Records contained in a dataset
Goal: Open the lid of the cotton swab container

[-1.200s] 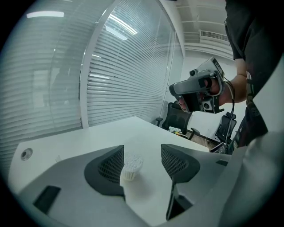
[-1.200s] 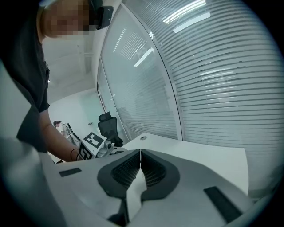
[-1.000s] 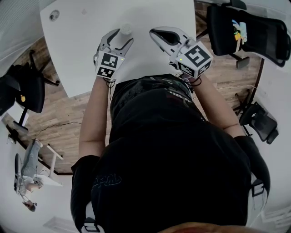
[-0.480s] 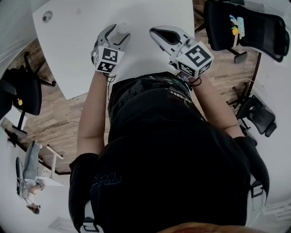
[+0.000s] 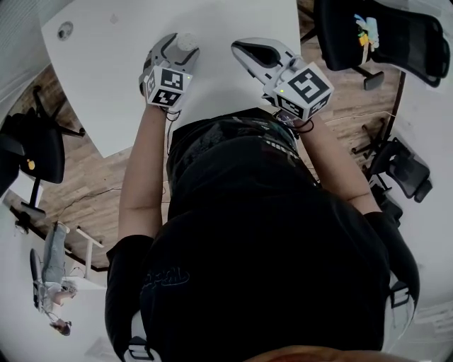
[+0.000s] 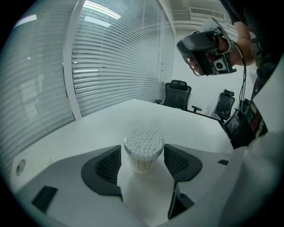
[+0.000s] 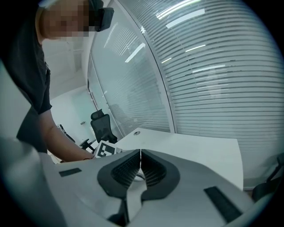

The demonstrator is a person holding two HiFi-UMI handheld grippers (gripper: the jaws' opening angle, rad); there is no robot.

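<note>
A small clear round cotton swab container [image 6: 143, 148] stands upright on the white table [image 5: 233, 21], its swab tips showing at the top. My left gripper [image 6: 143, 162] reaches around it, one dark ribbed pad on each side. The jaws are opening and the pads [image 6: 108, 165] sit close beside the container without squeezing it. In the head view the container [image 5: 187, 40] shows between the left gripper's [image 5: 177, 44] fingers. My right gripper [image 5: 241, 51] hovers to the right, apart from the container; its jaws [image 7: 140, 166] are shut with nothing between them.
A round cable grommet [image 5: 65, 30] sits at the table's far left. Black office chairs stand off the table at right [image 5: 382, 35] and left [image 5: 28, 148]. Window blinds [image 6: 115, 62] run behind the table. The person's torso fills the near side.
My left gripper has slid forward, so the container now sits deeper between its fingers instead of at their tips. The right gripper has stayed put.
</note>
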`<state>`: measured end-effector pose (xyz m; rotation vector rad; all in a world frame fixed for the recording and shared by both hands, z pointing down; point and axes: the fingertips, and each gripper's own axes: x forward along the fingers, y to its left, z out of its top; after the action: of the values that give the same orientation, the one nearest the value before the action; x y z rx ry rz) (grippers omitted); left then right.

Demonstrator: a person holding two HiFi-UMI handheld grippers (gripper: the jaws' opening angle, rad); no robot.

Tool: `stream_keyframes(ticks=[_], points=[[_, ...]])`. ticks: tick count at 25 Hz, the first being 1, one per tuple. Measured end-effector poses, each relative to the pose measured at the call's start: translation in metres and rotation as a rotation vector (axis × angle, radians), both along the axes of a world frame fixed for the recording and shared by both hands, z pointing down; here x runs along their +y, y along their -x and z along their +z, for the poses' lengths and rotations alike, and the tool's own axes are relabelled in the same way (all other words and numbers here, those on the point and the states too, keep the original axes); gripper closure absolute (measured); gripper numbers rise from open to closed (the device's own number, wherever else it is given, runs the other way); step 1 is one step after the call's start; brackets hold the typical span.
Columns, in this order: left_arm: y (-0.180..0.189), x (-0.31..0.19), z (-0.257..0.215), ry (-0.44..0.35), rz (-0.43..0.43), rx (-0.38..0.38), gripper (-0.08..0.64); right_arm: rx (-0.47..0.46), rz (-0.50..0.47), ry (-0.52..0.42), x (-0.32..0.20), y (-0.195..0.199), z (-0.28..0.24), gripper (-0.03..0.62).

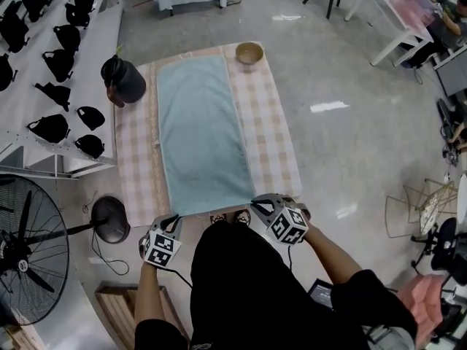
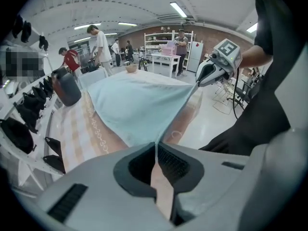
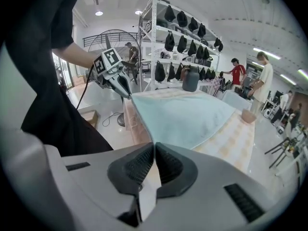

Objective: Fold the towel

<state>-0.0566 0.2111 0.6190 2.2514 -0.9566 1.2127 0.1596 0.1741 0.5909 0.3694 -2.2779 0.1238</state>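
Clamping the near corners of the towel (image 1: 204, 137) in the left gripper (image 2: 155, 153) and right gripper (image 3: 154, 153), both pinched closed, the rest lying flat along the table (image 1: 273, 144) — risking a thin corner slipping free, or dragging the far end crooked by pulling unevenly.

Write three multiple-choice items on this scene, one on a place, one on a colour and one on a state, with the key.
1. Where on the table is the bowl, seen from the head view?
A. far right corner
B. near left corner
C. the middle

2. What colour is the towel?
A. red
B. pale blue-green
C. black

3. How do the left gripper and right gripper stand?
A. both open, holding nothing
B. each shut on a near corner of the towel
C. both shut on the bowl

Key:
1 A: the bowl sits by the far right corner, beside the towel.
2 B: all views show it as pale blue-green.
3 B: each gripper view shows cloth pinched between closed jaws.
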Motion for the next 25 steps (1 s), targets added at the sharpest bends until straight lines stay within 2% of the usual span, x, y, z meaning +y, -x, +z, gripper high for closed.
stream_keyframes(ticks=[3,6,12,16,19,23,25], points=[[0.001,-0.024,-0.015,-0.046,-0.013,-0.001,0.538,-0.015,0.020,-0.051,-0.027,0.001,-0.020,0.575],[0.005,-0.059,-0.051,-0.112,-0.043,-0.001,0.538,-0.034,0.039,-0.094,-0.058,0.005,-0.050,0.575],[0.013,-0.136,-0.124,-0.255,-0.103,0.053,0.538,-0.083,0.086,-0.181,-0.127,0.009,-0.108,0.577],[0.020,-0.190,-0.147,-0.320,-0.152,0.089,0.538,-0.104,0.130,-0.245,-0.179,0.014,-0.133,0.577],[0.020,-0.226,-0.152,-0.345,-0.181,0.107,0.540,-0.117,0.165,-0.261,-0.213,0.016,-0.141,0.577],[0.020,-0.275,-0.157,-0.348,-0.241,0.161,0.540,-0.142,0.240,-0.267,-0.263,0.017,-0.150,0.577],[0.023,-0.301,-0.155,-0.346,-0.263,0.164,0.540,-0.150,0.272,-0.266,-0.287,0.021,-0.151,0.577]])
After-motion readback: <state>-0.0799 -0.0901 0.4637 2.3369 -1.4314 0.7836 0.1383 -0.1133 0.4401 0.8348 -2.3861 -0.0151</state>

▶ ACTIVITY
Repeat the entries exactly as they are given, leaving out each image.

▶ REPLY TO THE EXERCISE
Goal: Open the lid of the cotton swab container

[-1.200s] 
[-1.200s] 
[-1.000s] 
[-0.480s] 
[+0.000s] 
[+0.000s] 
[+0.000s] 

The demonstrator is a person holding two HiFi-UMI handheld grippers (gripper: the jaws' opening angle, rad); there is no robot.

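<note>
A small clear round cotton swab container [image 6: 143, 148] stands upright on the white table [image 5: 233, 21], its swab tips showing at the top. My left gripper [image 6: 143, 162] reaches around it, one dark ribbed pad on each side. The jaws are opening and the pads [image 6: 108, 165] sit close beside the container without squeezing it. In the head view the container [image 5: 187, 40] shows between the left gripper's [image 5: 177, 44] fingers. My right gripper [image 5: 241, 51] hovers to the right, apart from the container; its jaws [image 7: 140, 166] are shut with nothing between them.
A round cable grommet [image 5: 65, 30] sits at the table's far left. Black office chairs stand off the table at right [image 5: 382, 35] and left [image 5: 28, 148]. Window blinds [image 6: 115, 62] run behind the table. The person's torso fills the near side.
My left gripper has slid forward, so the container now sits deeper between its fingers instead of at their tips. The right gripper has stayed put.
</note>
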`<state>`: measured end-effector pose (xyz m; rotation vector rad; all in a world frame fixed for the recording and shared by both hands, z pointing down; point and axes: the fingertips, and each gripper's own axes: x forward along the fingers, y to its left, z out of its top; after the action: of the values that give the same orientation, the one nearest the value before the action; x y z rx ry rz) (grippers omitted); left then right.

Demonstrator: a person holding two HiFi-UMI handheld grippers (gripper: the jaws' opening angle, rad); no robot.

Tool: `stream_keyframes(ticks=[_], points=[[_, ...]])`. ticks: tick count at 25 Hz, the first being 1, one per tuple. Measured end-effector poses, each relative to the pose measured at the call's start: translation in metres and rotation as a rotation vector (axis × angle, radians), both along the axes of a world frame fixed for the recording and shared by both hands, z pointing down; here x runs along their +y, y along their -x and z along their +z, for the poses' lengths and rotations alike, and the tool's own axes are relabelled in the same way (all other words and numbers here, those on the point and the states too, keep the original axes); gripper closure absolute (measured); gripper numbers rise from open to closed (the device's own number, wherever else it is given, runs the other way); step 1 is one step after the call's start; brackets hold the typical span.
Columns, in this order: left_arm: y (-0.180..0.189), x (-0.31..0.19), z (-0.257..0.215), ry (-0.44..0.35), rz (-0.43..0.43), rx (-0.38..0.38), gripper (-0.08..0.64); right_arm: rx (-0.47..0.46), rz (-0.50..0.47), ry (-0.52..0.42), x (-0.32..0.20), y (-0.195..0.199), z (-0.28..0.24), gripper (-0.03..0.62).


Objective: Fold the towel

<state>-0.0566 0.2111 0.6190 2.2514 -0.9566 1.2127 0.1596 0.1741 0.5909 0.3694 -2.2779 0.1238</state>
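Clamping the near corners of the towel (image 1: 204, 137) in the left gripper (image 2: 155, 153) and right gripper (image 3: 154, 153), both pinched closed, the rest lying flat along the table (image 1: 273, 144) — risking a thin corner slipping free, or dragging the far end crooked by pulling unevenly.

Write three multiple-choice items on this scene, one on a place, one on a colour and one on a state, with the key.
1. Where on the table is the bowl, seen from the head view?
A. far right corner
B. near left corner
C. the middle

2. What colour is the towel?
A. red
B. pale blue-green
C. black

3. How do the left gripper and right gripper stand?
A. both open, holding nothing
B. each shut on a near corner of the towel
C. both shut on the bowl

Key:
1 A: the bowl sits by the far right corner, beside the towel.
2 B: all views show it as pale blue-green.
3 B: each gripper view shows cloth pinched between closed jaws.
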Motion for the next 25 steps (1 s), targets added at the sharpest bends until straight lines stay within 2% of the usual span, x, y, z meaning +y, -x, +z, gripper high for closed.
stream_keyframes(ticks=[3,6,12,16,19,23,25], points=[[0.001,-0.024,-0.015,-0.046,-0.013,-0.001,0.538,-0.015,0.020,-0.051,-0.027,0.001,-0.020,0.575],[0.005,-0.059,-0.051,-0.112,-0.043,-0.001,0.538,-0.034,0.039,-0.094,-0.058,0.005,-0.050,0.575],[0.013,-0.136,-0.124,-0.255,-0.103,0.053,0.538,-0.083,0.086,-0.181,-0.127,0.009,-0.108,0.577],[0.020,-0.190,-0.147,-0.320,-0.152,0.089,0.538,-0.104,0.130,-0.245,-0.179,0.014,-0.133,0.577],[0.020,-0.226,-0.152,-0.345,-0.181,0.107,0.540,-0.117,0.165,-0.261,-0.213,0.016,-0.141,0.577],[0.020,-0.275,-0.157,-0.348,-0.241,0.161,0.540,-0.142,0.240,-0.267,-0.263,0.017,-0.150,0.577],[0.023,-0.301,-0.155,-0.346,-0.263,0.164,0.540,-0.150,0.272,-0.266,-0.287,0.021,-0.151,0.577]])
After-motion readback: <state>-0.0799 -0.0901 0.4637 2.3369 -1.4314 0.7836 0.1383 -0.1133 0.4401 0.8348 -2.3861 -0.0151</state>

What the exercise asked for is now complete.